On Sat, 7 Jun 2014, Benjamin Herrenschmidt wrote:

> I'm trying to kexec from our OPAL FW bootloader (3.10.23 based) to a
> fedora 3.14.3 on a new machine and am still seeing the above.
>
> A reset brings the chip back.
>
> Do we have any resolution here ? It looks like the xHCI remains active
> on the way out and is clagged up on the way back in, at least in a
> state the driver really doesn't like.
>
> And this is a "clean" kexec, not a forced one... This is killing USB on
> the upcoming OpenPower dev machines.

The current xhci-hcd driver includes a quirk flag (XHCI_SPURIOS_WAKEUP)
that causes the shutdown routine to reset the controller. It wasn't
meant for fixing kexec problems, but I bet you could use it for that
purpose.

In addition, it's possible that a reset is needed in the probe pathway.

Alan Stern

2014-06-07 21:11:55

by Benjamin Herrenschmidt

[permalink] [raw]
Subject: Re: Missing USB XHCI and EHCI reset for kexec

On Sat, 2014-06-07 at 11:40 -0400, Alan Stern wrote:
> The current xhci-hcd driver includes a quirk flag (XHCI_SPURIOS_WAKEUP)
> that causes the shutdown routine to reset the controller. It wasn't
> meant for fixing kexec problems, but I bet you could use it for that
> purpose.
>
> In addition, it's possible that a reset is needed in the probe pathway.

Ok, thanks. I'll have a look. A reset in the probe means fixing distros,
I'd rather find a way to fix it from the kexec path entirely, even if
that involves adding a quirk on the way out to reset it in shutdown()

I'll see what I can come up with that works and will come back to you.

Cheers,
Ben.

2014-06-07 22:36:05

by Benjamin Herrenschmidt

[permalink] [raw]
Subject: Re: Missing USB XHCI and EHCI reset for kexec

On Sat, 2014-06-07 at 11:40 -0400, Alan Stern wrote:

> The current xhci-hcd driver includes a quirk flag (XHCI_SPURIOS_WAKEUP)
> that causes the shutdown routine to reset the controller. It wasn't
> meant for fixing kexec problems, but I bet you could use it for that
> purpose.
>
> In addition, it's possible that a reset is needed in the probe pathway.

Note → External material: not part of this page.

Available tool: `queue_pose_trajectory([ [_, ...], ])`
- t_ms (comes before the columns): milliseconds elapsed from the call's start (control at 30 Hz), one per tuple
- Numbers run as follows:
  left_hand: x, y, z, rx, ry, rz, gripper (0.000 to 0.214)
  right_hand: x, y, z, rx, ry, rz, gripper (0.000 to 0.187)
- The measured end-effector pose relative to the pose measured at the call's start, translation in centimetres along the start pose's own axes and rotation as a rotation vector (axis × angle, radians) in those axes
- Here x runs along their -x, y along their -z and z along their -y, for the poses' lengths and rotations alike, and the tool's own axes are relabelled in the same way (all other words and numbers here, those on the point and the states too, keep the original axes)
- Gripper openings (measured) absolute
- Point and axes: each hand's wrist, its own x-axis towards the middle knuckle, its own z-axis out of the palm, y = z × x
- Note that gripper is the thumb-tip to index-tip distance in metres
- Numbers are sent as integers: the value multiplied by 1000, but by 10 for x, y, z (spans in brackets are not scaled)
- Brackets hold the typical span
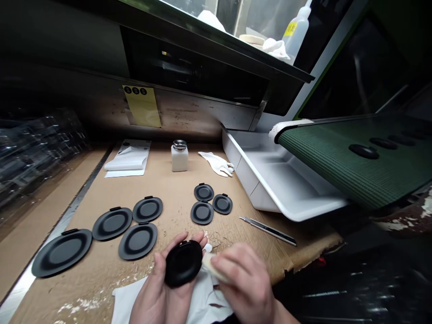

Looking at the code a bit more ... that xhci_shutdown() worries me.

It basically just whacks xhci_halt() and optionally reset() but nothing
is done that I can see to ensure that we aren't concurrently
doing things like queuing URBs, polling the root hub etc...

That's definitely not clean and while it might work (most of the time
at least) on actual shutdown it's definitely not right for kexec I
reckon.

Now there's a separate discussion that we had a while ago and might
want to resume which is to say that kexec shouldn't be calling
shutdown() anyway, but instead remove() on all drivers which is
a much better code path for the purpose of leaving the device in
a state where a driver can reconnect to it.

However, in the case of XHCI that leads to another issue described
here:

http://marc.info/?l=linux-usb&m=139483181809062&w=2

For which there was little / no discussion at all... I suppose we could
do a quirk but I don't think the problem is fundamentally
specific to the TI chip, we should probably stop both root hubs
before we halt both HCDs.

Cheers,
Ben.

2014-06-08 01:10:02

by Alan Stern

[permalink] [raw]
Subject: Re: Missing USB XHCI and EHCI reset for kexec

On Sun, 8 Jun 2014, Benjamin Herrenschmidt wrote:

> Looking at the code a bit more ... that xhci_shutdown() worries me.
>
> It basically just whacks xhci_halt() and optionally reset() but nothing
> is done that I can see to ensure that we aren't concurrently
> doing things like queuing URBs, polling the root hub etc...
>
> That's definitely not clean and while it might work (most of the time
> at least) on actual shutdown it's definitely not right for kexec I
> reckon.

Yes, it really was meant for actual system shutdown.

> Now there's a separate discussion that we had a while ago and might
> want to resume which is to say that kexec shouldn't be calling
> shutdown() anyway, but instead remove() on all drivers which is
> a much better code path for the purpose of leaving the device in
> a state where a driver can reconnect to it.
>
> However, in the case of XHCI that leads to another issue described
> here:
>
> http://marc.info/?l=linux-usb&m=139483181809062&w=2
>
> For which there was little / no discussion at all... I suppose we could
> do a quirk but I don't think the problem is fundamentally
> specific to the TI chip, we should probably stop both root hubs
> before we halt both HCDs.

The issue described in that email seems valid to me. Maybe the patch
should be resubmitted. Now that xhci-hcd has changed maintainership,
the discussion might move forward.

In any case, you certainly can try testing with that patch installed.
After all, xhci-hcd should work properly after a rmmod/modprobe
sequence, and this is pretty much the same thing.

Alan Stern